Il successo inaspettato di gruppi come i Mumford & Sons e i loro compatrioti, i Lumineers e gli Avett Brothers, ha mostrato al resto dell’industria musicale che c’era un grande pubblico per la musica pop presentata con banjo, grancassa e chitarre acustiche rapidamente suonate, e l’industria Americana ha risposto in natura. Nel 2010, gli artisti emergenti dell’anno nominati agli annuali Americana Honors & Awards erano piccoli trovatori country/folk come Corb Lund, Joe Pug e Sarah Jarosz; nel 2011, gli artisti emergenti dell’anno nominati i Civil Wars e i Mumford & Sons hanno venduto più di due milioni di album insieme.
Il racconto del decennio del boom dell’Americana ha anche rispecchiato l’esplosione della gentrificazione nella città di Nashville, che ha goduto di un massiccio periodo di crescita nella sua economia, sviluppo e turismo negli ultimi 10 anni. Nel 2015, artisti come Aaron Lee Tasjan stavano già parodiando la scena inflazionata: “Americana bands and crack cocaine”, cantava su “E.N.S.A.A.T.”, “Move out to East Nashville/And write a song about a train.”
Ma prima che venisse parodiata nelle canzoni, i primi anni del decennio hanno prodotto una fioritura artistica fondamentale a East Nashville, con superbi dischi di artisti locali come Caitlin Rose, Andrew Combs, Jonny Fritz e la leggenda del quartiere Todd Snider, tutti usciti a pochi mesi di distanza l’uno dall’altro. Nel 2019, tutti questi artisti hanno lasciato il quartiere, sono fuggiti dalla città, hanno messo in pausa la loro carriera musicale o sono diventati agenti immobiliari a Los Angeles.
Mumford &L’ondata di successo dei Top 40 Sons non ha mai prodotto il tipo di frenesia di alimentazione del banjo delle grandi etichette che ha avuto luogo durante gli anni Novanta del grunge post-Nirvana, secondo John P. Strohm, il capo dell’etichetta roots di Nashville Rounder Records; le etichette dell’era post-pirateria, pre-streaming della recessione, semplicemente non avevano i soldi.

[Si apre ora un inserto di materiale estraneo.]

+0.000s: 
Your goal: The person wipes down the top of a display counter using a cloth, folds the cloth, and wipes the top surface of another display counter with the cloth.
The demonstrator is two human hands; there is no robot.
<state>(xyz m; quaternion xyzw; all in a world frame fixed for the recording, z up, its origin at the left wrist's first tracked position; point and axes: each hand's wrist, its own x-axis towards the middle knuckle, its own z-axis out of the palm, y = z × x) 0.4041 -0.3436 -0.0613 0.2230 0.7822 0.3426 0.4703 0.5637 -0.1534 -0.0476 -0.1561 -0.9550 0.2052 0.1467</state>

Ma il suono stomp-and-holler di Mumford ha aperto la strada all’Americana come pop-adiacente, o almeno mainstream-friendly. Nel dicembre del 2012, gli unici artisti con canzoni più in alto nella Hot 100 rispetto ai Lumineers (che hanno ottenuto un successo con “Ho Hey”) erano Rihanna e Bruno Mars. Entro un paio d’anni dall’arrivo dei Mumford, titani della Top 40 come gli Imagine Dragons stavano estraendo il loro modello sonoro, Kesha e Pitbull stavano contrabbandando un riff di armonica blues-rock in cima alle classifiche, e Avicii stava arruolando il pilastro di Oh Brother, Where Art Thou? Dan Tyminski per cantare nei suoi dischi EDM.
Il successo della musica pop-roots ha anche aiutato a solidificare l’estetica folk-strumming come una miniera d’oro per sincronizzazioni e pubblicità e ha mostrato a istituzioni come l’Americana Music Association, il cui obiettivo dichiarato è quello di promuovere la vitalità della musica roots, che il loro progetto stava funzionando.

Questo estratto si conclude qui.